> **Work request**: Pull every line containing "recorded" out of the material below.

━━━ Given information

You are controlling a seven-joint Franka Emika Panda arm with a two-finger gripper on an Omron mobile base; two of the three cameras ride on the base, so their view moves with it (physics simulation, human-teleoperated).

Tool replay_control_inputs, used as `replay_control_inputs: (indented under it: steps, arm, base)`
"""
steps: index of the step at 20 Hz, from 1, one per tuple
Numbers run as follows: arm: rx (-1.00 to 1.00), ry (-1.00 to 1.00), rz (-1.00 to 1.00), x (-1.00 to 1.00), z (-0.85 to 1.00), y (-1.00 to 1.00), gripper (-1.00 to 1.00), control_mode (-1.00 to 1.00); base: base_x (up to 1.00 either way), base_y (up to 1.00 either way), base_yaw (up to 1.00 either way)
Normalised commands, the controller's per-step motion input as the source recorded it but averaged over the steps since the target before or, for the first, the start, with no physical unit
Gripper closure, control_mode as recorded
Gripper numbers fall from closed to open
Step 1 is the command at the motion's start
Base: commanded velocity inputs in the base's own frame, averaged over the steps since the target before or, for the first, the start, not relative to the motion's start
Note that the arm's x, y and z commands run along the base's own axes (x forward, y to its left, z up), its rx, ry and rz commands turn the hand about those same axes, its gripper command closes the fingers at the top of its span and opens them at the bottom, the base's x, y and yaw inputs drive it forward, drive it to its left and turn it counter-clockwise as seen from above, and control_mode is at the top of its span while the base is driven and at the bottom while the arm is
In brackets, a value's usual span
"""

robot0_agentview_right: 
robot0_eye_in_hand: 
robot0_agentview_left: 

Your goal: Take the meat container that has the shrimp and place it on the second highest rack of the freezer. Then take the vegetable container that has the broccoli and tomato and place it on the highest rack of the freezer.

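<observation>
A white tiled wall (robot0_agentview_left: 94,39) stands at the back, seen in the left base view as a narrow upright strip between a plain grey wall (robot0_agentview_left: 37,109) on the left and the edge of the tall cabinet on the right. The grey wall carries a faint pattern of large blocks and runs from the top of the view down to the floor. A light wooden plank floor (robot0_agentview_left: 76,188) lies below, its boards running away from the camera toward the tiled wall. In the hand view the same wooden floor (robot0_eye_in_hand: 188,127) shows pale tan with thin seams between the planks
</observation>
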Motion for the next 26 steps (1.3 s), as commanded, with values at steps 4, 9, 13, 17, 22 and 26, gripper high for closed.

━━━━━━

> **Task solution**:
Normalised commands, the controller's per-step motion input as the source recorded it but averaged over the steps since the target before or, for the first, the start, with no physical unit
Gripper closure, control_mode as recorded

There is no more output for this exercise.